“Él podía, pero no podía.”
Luego de semanas sin sentarme a
escribir, finalmente llegó el momento en que dije: “Ahora es!”. Entre falta de
tiempo, falta de tema, falta de motivación, falta del fuego interior
descontrolado que me hace sentar en mi laptop y mover mis dedos con la mayor
agilidad posible; aquí estoy con otro escrito.
Espero que este título te genere
la misma curiosidad y contrariedad que me provocó a mí. A decir verdad, surgió
de algo que leí en mi devocional de hoy, que mencionaba la cita de Marcos 15:31
de la imagen que comparto aquí.
Este escritor dice: “Esto era
exactamente cierto. A fin de ser el Salvador del mundo no podía salvarse a sí
mismo. Tenía que atravesar la agonía de la crucifixión para poder salvarnos a
ti y a mí.”
Inmediatamente pensé: “Claro que
podía salvarse!!! Sólo que eligió no hacerlo.” Pero, como de costumbre, mi
mente comenzó a volar. Recordé la cita de Hebreos 12:3, en la versión Dios
habla hoy: “Por lo tanto, mediten en el
ejemplo de Jesús, que sufrió tanta contradicción de parte de los pecadores; por
eso, no se cansen ni se desanimen.”
Recordé una amena conversación
con mis HI5 acerca de lo que pasó en el Getsemaní. Usted puede pensar como yo,
que Jesús podía elegir no pasar por la cruz. Sin embargo, luego de estudiar un
poco el tema entendí que la cruz era la única manera. Que Jesús era el
sacerdote perfecto para el sacrificio perfecto y que, desde antes de la
fundación del mundo, el Consejo de Dios se reunió y determinó (Padre, Hijo y
Espíritu Santo) que la única forma en que la humanidad podría reconciliarse con
Dios, era esa.
Créame, si hubiese otra manera,
Jesús lo habría hecho de otra manera. Si tres veces pidió al Padre que si era
su voluntad pasara de él esa copa, lo habría hecho así. Pero no, no podía pasar
la copa.
Jesús tenía que beber la copa de
la ira de Dios que estaba destinada para nosotros, no había otra forma.

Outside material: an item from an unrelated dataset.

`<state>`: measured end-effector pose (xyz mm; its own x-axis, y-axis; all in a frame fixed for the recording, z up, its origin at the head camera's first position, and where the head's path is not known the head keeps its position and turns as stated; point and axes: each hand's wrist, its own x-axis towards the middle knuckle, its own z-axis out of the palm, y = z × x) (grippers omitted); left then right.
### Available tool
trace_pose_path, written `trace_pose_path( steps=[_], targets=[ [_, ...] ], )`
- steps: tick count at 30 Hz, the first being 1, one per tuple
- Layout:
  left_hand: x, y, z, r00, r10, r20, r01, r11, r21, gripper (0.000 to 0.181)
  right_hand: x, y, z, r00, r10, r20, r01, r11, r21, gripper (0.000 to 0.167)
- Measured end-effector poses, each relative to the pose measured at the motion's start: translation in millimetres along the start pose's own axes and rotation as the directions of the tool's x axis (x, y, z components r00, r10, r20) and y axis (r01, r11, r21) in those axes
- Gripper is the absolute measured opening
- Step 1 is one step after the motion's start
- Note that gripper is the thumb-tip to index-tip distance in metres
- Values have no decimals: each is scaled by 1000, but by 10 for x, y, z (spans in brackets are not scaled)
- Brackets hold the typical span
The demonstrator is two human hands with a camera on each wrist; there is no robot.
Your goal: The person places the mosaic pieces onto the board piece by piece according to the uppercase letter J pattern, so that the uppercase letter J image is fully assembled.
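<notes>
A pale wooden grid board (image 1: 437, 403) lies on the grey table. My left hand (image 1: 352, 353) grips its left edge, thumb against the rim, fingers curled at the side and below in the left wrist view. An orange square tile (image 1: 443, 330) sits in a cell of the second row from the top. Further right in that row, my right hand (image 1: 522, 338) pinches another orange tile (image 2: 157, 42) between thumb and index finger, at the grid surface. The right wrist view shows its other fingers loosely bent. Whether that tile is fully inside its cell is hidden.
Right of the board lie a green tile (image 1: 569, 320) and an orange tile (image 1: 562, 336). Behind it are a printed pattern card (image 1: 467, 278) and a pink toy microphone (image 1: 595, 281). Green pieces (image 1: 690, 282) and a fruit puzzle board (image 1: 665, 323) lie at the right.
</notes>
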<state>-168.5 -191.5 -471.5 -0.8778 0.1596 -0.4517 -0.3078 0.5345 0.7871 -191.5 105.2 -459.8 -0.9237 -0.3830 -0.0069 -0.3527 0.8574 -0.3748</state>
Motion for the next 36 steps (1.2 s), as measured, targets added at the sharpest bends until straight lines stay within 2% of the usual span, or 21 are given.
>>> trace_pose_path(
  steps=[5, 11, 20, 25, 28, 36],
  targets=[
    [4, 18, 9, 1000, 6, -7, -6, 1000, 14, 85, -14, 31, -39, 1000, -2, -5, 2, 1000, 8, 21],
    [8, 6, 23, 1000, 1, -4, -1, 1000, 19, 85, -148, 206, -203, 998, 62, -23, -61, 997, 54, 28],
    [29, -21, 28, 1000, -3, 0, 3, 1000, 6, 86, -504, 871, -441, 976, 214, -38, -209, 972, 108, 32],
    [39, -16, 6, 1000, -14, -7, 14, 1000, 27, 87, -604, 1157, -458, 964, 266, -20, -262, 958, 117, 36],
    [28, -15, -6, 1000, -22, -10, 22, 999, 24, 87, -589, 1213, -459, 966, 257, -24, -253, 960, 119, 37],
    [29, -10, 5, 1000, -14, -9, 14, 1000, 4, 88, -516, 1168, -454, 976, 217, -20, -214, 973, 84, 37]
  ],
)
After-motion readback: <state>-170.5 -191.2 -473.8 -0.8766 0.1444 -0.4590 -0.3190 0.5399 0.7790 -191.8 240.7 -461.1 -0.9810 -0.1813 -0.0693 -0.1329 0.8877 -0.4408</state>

Recordé la canción de Jesús
Adrián Romero llamada “Si hubiera estado
allí”, ¿no la conoces? Te invito a googlearla 😉
¡Podría seguir escribiendo tantas
cosas!!! Pero prefiero que, a partir de este punto de mi escrito de hoy, sea el
Espíritu Santo quien te siga hablando y no yo.

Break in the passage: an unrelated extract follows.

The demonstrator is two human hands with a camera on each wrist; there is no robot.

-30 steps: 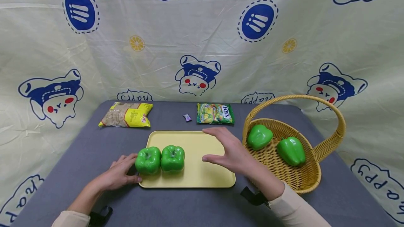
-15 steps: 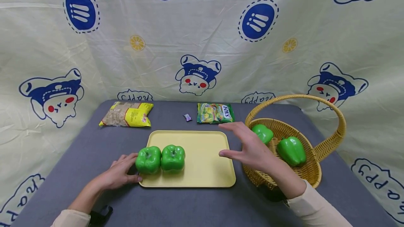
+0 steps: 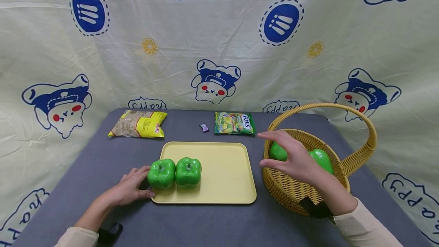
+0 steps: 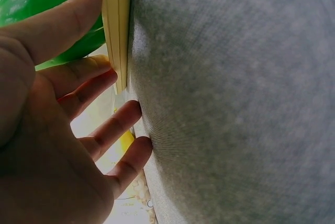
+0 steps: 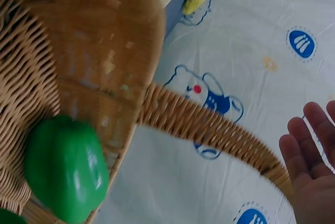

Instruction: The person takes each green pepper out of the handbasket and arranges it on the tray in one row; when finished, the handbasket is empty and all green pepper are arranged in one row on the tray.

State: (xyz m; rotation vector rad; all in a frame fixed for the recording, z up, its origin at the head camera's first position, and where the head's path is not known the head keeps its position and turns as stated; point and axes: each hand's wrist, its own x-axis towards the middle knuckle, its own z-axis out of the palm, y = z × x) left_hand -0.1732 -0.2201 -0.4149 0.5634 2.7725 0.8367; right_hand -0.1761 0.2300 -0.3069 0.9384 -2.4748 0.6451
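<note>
My left hand rests at the near left corner of the yellow tray, with thumb and fingertips touching the rim in the left wrist view. Two green bell peppers stand side by side on the tray's left half. Over the wicker basket hovers my right hand, thumb and fingers spread apart and holding nothing. Inside the basket lie two more green peppers, one bell pepper at the left and another bell pepper at the right, both partly covered by the right hand and forearm.
Behind the tray lie a yellow bag, a small purple packet and a green snack bag. The basket's tall handle arches up at the right. A printed cloth hangs behind the grey table.
The right hand has moved right, from over the tray's right side to over the basket, fingers still apart. My left hand, the tray and the peppers have stayed put.
</note>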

Cada vez que leo los capítulos
acerca del padecimiento, crucifixión y muerte de Jesús; siento que el corazón se
me encoge como una pasa. Me quiebra tanto amor inmerecido, me dignifica, me da
valor. Y su resurrección me hincha el corazón de alegría, gozo, felicidad,
esperanza, paz; porque sé que lo hizo todo por mí…. ¡Y por ti!!!!